Nebeneffekt: Kluft wächst

* Es ist zu befürchten, dass als unerwünschter Nebeneffekt des GWOT weltweit Teile der islamischen Glaubensgemeinschaft gegen die USA und den gesamten Westen weiter aufgebracht wurden. Durch die militärischen Interventionen im Nahen/Mittleren Osten entsteht eine immer größere Kluft zwischen der westlichen und der muslimischen Welt, die sich nicht nur in der Region, sondern weltweit und vor allem auch in westlichen Staaten in Gestalt islamischer Bevölkerungsteile zu einem steigenden Bedrohungspotenzial entwickeln kann. Darüber hinaus werden verstärkt Spannungen innerhalb der islamischen Welt gewaltsam ausgetragen.

* Der Versuch einer politischen Neuordnung des Nahen/Mittleren Ostens ist misslungen. Statt eines Stabilisierungs-und Demokratisierungseffektes ist vor allem durch den Krieg im Irak auf Dauer eine Konfliktzone entstanden, deren Auswirkungen noch nicht endgültig abzuschätzen sind. Radikal-islamistische Strömungen, die auch zum Sturz "prowestlicher" politischer Führungen führen könnten, sind jedenfalls im Aufwind.
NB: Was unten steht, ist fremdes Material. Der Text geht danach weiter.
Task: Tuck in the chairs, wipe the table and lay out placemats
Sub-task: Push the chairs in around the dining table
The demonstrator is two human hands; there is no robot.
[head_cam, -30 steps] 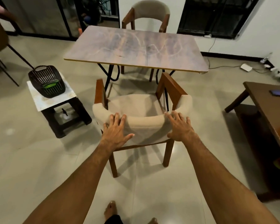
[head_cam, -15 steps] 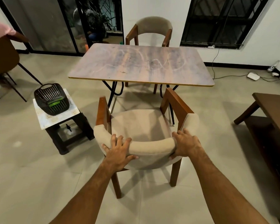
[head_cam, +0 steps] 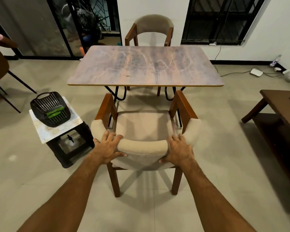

* Der global bestehende sicherheitspolitische Paradigmenwechsel wurde verstärkt. Als wesentliche Merkmale sind dabei die globalen Auswirkungen einer nichtmilitärischen Bedrohung, die "Privatisierung von Sicherheit" im Zuge einer steigenden Bedeutung nichtstaatlicher Akteure und die "perfektionierte Asymmetrierung" gewaltsamer Auseinandersetzungen anzuführen.

* Die UNO ist unter erheblichen Handlungsdruck geraten. Im Kontext der Terrorismusbekämpfung haben Fragen nach dem Umgang mit "schwachen" Staaten, bevorzugt dort anzutreffenden nichtstaatlichen Gewaltakteuren und vor allem nach dem Einsatz insbesondere präventiver und präemptiver Gewalt zur Selbstverteidigung, an Dringlichkeit zugenommen. Der Gedanke vorbeugenden Gewalteinsatzes findet denn auch bereits vermehrt in Sicherheitsdoktrinen und strategischen Konzepten von Staaten und Sicherheitsorganisationen Eingang.

* Terrorismusbekämpfung kann keine große sicherheitspolitische Bindekraft entwickeln. Vielfach entsteht eher der Eindruck, dass Kooperationen erfolgen, um bei den USA nicht in Misskredit zu geraten oder in Ungnade zu fallen. Auch Spannungen im transatlantischen Verhältnis konnten durch das Ziel gemeinsamer Terrorismusbekämpfung nicht gelindert werden, es sind eher zusätzliche Irritationen eingetreten.

* Transnationaler Terrorismus und seine Bekämpfung haben zu individuellen Einschränkungen und zur Marginalisierung von Menschenrechten in Konflikten geführt. Viele Sicherheitsvorkehrungen führen zum Verlust individueller Freiheiten und zu Belastungen im öffentlichen Bereich. Der Kampf gegen den Terrorismus hat sich auch weltweit zu einem "Killerargument" gegenüber politischen Widerstandsgruppen entwickelt, die pauschal als "Terroristen" eingestuft werden und nur mehr geringe Chancen auf eine differenzierte internationale Wahrnehmung haben. Kurz gefasst kann festgehalten werden, dass der GWOT zu einem bestimmenden sicherheitspolitischen Paradigma wurde. Die Art und Weise der bisherigen Kriegsführung rief allerdings erhebliche geopolitische Kollateralschäden hervor, die eine gesamtstrategische Anpassung dringend anraten. Dies gilt allerdings nicht nur für die USA, sondern für alle relevanten Akteure. Etwas einfacher drückt es der britische Sicherheitsexperte David Omand aus, wenn er meint: "We need to keep lowering the temperature." Dagegen erscheint die Auffassung eines hohen Repräsentanten der US-Regierung als zu simpel, der auf die Frage, wie der Krieg gegen den Terrorismus enden würde, meinte: "With the elimination of the terrorists." Das ist nämlich keinesfalls gewiss.

Der Autor ist Leiter des Instituts für Friedenssicherung und Konfliktlösung an der Landesverteidigungsakademie Wien.